Pour ne pas changer ou parce que rien ne change, nous demeurons dans l’incertitude. Dans cette situation qui perdure, il nous est difficile de nous accorder avec le malicieux et savoureux René Fallet qui écrivait : « Quant à l’incertitude, il y trouvait son compte également car l’incertitude est la face cachée du bonheur« . L’instabilité, la versatilité et les tâtonnements que nous connaissons depuis bientôt deux ans n’ont rien de ce qui empêche de s’endormir sur ses acquis ou qui réserve de belles surprises. Ils ont au contraire tout pour décourager et paralyser.

Mais nous n’en sommes pas là à la Maison du Livre. Nous refusons de subir ces temps difficiles. Nous les traversons toujours vaille que vaille. Nous y puisons des motifs supplémentaires pour repréciser le sens de notre travail et changer des habitudes qui s’embourbaient. Du changement, nous en avons besoin, ici comme ailleurs. C’est pourquoi, nous avons décidé de prendre le temps de faire face aux temps qui viennent autant que de faire bourgeonner des envies qui grondent et grandissent depuis un petit temps.

Pour ce trimestre, préparant le printemps en coulisse, nous vous proposons alors un programme allégé.
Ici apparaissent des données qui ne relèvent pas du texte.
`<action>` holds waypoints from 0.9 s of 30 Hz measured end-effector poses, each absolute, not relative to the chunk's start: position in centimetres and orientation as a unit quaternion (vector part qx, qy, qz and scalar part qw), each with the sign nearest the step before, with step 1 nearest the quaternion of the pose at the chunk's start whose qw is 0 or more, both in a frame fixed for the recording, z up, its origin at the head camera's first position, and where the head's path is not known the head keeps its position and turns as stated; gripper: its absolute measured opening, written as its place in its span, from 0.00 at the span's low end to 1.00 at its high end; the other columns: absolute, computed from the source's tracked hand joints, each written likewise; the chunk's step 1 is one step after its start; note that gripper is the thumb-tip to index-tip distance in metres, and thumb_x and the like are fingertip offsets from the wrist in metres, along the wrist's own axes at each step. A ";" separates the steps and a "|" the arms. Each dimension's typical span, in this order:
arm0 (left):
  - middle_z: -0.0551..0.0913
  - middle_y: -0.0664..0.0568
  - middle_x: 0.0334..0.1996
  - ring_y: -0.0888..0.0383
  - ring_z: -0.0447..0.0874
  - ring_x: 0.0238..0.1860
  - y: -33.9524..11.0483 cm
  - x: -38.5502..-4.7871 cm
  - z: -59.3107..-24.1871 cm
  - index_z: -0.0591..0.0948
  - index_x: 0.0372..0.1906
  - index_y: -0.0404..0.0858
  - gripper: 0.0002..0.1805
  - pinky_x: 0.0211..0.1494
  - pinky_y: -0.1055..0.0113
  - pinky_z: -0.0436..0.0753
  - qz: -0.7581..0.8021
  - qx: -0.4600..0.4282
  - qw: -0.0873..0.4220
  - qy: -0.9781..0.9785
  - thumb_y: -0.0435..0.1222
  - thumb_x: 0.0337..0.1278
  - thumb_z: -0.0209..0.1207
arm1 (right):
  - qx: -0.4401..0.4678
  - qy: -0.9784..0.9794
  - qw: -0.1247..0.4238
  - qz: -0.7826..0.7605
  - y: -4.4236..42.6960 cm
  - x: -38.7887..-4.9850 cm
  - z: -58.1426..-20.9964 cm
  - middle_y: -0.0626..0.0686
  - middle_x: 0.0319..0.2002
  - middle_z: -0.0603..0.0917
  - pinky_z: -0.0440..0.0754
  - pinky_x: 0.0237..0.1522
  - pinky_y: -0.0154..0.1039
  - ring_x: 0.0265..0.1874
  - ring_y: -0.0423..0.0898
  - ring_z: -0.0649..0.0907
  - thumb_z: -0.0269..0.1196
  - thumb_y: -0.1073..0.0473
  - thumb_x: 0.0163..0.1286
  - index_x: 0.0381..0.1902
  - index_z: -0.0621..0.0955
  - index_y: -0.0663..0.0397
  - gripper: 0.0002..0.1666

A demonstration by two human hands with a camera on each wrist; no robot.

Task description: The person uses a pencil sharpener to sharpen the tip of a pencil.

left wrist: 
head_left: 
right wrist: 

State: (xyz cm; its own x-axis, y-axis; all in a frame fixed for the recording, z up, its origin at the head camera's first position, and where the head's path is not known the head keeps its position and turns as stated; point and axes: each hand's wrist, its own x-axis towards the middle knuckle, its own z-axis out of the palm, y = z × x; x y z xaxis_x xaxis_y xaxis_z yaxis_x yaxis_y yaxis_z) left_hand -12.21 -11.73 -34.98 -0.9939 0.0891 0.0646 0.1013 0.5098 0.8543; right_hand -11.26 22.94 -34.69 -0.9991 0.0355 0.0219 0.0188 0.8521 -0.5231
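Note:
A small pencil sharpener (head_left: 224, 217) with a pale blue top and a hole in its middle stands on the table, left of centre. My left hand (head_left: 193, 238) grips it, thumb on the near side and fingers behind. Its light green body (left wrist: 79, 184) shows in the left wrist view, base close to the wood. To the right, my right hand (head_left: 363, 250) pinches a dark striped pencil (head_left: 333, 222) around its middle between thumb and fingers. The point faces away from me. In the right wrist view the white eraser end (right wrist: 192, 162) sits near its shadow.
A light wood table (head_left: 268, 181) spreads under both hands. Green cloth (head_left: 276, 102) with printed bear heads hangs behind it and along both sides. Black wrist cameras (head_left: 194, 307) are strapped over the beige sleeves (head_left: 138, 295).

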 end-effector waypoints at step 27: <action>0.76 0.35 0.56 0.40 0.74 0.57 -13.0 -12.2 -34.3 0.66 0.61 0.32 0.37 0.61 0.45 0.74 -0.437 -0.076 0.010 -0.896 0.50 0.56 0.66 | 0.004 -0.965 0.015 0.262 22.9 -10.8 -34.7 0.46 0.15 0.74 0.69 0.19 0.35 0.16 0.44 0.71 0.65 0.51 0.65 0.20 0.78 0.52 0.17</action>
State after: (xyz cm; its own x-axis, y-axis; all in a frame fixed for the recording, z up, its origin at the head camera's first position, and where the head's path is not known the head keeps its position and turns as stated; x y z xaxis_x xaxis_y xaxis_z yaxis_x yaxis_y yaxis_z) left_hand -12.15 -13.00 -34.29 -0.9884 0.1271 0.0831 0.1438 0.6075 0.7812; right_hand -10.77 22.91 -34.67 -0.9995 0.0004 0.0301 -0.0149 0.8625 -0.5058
Il n’en reste pas moins fidèle à nos engagements contre la barbarie, à nos attachements aux trésors de la littérature et à nos encouragements à vous emparer de vos propres mots, en faisant la part belle à des formes d’expressions qui renouvellent nos coutumes.

Ce Debout les mots !, compressé et parcimonieux en papier, bouscule légèrement les repères de cette publication historique. Ce n’est qu’un début… Un début d’année également que je vous souhaite bouleversante à travers la brume.